Task description
Take the data from its first line. Print each line exactly until the line containing "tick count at" has been printed too.

>>>

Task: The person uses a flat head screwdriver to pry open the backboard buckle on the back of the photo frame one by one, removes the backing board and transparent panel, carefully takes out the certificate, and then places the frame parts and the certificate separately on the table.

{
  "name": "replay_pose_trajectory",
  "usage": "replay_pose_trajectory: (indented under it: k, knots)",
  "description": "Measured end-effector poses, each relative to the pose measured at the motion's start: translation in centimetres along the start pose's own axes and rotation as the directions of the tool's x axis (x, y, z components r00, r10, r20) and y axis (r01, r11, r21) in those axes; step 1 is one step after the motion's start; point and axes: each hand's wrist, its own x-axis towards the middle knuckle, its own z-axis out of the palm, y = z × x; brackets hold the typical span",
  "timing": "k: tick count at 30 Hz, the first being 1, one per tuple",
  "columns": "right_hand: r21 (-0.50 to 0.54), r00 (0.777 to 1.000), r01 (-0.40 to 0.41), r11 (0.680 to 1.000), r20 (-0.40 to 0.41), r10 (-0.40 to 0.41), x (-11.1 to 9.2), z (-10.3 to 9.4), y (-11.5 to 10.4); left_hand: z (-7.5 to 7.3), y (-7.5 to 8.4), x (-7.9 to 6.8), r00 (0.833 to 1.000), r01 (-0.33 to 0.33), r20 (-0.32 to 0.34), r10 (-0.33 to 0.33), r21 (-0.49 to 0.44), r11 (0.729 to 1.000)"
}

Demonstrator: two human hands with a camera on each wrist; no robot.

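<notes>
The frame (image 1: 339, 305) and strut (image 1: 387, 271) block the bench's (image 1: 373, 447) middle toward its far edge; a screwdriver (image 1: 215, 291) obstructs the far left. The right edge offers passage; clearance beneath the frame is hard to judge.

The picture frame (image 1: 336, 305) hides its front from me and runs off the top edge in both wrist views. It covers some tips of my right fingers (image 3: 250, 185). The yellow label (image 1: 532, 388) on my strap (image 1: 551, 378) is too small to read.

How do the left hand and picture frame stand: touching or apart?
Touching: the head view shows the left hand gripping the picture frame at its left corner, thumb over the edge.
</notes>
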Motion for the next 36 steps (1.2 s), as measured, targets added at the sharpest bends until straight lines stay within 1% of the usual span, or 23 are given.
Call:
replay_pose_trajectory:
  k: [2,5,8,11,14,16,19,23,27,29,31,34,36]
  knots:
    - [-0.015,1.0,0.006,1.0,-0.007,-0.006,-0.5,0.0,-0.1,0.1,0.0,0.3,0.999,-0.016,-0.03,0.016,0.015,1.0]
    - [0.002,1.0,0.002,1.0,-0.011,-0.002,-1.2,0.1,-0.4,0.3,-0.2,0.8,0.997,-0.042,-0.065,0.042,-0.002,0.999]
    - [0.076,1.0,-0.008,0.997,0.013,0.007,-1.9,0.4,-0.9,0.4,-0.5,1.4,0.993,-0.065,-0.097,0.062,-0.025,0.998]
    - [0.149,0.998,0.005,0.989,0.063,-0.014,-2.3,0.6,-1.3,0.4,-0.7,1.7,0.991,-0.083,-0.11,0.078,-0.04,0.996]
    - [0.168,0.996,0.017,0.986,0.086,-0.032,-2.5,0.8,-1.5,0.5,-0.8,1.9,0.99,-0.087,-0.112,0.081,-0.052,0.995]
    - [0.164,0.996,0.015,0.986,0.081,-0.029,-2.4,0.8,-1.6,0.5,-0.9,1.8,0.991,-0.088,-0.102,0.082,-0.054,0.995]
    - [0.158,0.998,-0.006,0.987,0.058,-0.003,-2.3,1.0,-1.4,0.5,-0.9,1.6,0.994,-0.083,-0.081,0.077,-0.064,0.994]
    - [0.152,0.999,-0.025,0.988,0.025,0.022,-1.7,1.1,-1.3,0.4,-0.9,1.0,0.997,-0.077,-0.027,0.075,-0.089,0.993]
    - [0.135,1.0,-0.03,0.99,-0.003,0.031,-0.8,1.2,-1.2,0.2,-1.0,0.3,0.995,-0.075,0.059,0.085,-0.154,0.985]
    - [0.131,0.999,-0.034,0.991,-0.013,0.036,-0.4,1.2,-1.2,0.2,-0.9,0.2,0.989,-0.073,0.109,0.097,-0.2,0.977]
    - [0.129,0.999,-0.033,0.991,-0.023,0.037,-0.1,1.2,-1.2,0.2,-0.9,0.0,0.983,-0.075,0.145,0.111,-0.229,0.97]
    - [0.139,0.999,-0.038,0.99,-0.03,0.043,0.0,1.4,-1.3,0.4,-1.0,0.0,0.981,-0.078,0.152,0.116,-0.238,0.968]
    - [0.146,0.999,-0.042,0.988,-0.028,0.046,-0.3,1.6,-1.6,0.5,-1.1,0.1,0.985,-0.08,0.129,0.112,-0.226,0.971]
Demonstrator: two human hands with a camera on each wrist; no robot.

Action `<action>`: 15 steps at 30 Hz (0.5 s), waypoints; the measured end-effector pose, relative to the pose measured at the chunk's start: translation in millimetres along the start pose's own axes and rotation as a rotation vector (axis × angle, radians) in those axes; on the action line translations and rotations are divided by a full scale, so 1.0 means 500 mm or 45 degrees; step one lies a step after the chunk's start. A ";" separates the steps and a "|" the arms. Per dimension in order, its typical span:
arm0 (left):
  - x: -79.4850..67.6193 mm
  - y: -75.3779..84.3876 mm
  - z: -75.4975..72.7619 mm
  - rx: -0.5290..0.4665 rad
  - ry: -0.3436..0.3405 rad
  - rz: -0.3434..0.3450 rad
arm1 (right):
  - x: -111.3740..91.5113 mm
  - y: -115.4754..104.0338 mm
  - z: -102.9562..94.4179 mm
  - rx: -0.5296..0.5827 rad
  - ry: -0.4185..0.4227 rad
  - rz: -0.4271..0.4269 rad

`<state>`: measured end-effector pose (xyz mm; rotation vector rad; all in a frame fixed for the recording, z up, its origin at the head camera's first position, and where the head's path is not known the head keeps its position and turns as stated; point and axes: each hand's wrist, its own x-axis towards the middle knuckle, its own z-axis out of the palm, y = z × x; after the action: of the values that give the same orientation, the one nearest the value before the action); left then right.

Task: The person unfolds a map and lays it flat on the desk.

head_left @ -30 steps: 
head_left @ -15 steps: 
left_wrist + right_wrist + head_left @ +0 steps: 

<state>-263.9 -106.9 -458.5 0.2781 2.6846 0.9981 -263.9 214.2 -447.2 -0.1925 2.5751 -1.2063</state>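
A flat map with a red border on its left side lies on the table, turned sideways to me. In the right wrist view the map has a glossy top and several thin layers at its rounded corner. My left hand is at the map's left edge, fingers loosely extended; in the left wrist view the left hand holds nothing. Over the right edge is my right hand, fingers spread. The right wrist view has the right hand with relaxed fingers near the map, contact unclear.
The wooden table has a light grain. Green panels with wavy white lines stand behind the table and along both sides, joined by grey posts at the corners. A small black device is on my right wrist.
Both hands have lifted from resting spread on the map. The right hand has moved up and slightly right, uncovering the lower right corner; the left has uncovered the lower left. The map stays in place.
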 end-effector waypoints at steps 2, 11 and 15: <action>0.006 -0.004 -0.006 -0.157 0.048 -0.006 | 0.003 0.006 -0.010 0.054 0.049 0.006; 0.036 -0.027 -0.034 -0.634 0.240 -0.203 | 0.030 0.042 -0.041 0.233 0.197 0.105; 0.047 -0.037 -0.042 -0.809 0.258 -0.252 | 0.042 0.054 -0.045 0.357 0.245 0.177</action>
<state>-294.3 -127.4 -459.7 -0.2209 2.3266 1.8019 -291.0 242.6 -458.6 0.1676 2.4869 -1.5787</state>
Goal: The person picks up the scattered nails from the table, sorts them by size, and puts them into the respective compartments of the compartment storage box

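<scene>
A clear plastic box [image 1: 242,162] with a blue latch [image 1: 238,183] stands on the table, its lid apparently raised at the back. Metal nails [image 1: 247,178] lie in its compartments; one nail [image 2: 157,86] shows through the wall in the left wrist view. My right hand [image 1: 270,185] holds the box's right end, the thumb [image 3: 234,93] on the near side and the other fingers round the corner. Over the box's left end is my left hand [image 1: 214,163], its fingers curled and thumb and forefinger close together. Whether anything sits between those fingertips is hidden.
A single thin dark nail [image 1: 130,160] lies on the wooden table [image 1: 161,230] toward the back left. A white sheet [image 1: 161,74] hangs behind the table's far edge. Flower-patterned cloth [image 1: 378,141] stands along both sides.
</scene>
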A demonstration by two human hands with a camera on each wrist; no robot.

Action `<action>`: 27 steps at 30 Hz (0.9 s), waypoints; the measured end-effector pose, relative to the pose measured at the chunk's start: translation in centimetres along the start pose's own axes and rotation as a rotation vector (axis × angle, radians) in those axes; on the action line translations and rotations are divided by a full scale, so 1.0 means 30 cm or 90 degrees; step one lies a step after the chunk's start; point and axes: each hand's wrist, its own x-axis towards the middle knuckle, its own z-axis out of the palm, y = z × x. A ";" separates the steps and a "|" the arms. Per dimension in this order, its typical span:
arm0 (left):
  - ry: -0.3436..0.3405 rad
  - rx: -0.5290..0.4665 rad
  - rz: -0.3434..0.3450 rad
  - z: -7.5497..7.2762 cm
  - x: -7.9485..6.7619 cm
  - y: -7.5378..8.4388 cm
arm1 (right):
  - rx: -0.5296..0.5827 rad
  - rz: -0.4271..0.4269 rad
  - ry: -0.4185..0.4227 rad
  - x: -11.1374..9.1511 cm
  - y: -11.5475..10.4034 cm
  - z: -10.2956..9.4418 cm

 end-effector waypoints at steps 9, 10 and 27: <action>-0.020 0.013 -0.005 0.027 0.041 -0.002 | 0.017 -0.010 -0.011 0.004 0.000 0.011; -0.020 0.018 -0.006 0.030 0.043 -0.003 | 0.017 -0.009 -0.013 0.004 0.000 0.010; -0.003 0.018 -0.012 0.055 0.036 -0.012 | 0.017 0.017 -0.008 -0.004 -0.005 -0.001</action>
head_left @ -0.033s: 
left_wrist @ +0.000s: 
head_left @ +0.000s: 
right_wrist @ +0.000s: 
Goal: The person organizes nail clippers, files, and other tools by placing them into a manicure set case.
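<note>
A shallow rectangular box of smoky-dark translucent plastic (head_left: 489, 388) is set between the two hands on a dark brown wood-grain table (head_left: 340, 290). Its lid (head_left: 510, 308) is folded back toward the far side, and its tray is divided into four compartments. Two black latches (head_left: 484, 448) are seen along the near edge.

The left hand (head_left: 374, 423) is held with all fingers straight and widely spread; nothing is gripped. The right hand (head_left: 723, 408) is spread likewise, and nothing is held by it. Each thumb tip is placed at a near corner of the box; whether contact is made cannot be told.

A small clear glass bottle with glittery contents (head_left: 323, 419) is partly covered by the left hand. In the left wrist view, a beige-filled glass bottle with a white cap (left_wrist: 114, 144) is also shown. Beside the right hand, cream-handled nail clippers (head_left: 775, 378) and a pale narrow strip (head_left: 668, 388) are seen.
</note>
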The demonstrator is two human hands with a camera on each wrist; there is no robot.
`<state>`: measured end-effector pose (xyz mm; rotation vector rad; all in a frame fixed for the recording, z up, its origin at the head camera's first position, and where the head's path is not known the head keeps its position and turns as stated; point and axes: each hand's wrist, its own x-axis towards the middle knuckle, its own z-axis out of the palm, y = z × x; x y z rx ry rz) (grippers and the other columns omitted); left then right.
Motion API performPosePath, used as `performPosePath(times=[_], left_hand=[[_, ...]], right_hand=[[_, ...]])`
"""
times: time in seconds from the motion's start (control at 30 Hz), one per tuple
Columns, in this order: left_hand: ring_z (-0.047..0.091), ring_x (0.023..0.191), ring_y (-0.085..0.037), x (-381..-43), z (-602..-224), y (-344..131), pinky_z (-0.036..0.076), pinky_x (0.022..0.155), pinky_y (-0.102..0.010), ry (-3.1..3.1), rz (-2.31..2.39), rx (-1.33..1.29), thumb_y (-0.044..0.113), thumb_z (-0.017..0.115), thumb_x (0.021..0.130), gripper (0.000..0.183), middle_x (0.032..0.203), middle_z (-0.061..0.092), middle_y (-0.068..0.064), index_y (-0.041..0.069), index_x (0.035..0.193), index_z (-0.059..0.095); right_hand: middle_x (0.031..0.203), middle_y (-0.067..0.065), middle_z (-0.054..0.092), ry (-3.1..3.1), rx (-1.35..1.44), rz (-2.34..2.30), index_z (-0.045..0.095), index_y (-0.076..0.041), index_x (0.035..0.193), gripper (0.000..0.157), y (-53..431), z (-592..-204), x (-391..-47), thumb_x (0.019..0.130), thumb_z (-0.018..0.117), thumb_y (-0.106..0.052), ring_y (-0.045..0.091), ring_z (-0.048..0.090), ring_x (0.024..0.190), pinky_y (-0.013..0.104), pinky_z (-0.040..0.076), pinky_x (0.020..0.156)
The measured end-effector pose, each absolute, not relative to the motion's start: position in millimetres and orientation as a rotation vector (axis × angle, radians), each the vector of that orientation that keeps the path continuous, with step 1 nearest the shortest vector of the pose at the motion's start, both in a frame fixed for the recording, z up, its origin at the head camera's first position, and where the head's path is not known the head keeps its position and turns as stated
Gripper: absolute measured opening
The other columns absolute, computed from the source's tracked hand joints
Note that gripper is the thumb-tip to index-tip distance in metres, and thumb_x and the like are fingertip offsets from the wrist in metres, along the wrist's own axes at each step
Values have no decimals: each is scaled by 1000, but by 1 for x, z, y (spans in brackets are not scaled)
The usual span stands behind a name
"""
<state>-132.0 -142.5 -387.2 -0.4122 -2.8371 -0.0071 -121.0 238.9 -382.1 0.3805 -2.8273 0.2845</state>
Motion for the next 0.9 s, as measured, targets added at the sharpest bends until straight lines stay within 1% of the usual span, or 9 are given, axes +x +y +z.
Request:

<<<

Your solution
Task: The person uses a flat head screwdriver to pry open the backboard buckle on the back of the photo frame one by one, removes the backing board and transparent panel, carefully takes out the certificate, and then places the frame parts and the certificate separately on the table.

{
  "name": "replay_pose_trajectory",
  "usage": "replay_pose_trajectory: (indented under it: k, knots)",
  "description": "Measured end-effector poses, each relative to the pose measured at the motion's start: translation in centimetres along the start pose's own axes and rotation as the directions of the tool's x axis (x, y, z components r00, r10, r20) and y axis (r01, r11, r21) in those axes; step 1 is one step after the motion's start; point and axes: each hand's wrist, its own x-axis towards the middle knuckle, its own z-axis out of the palm, y = z × x; brackets hold the typical span",
  "timing": "k: tick count at 30 Hz, the first being 1, one per tuple",

The output contains nothing more.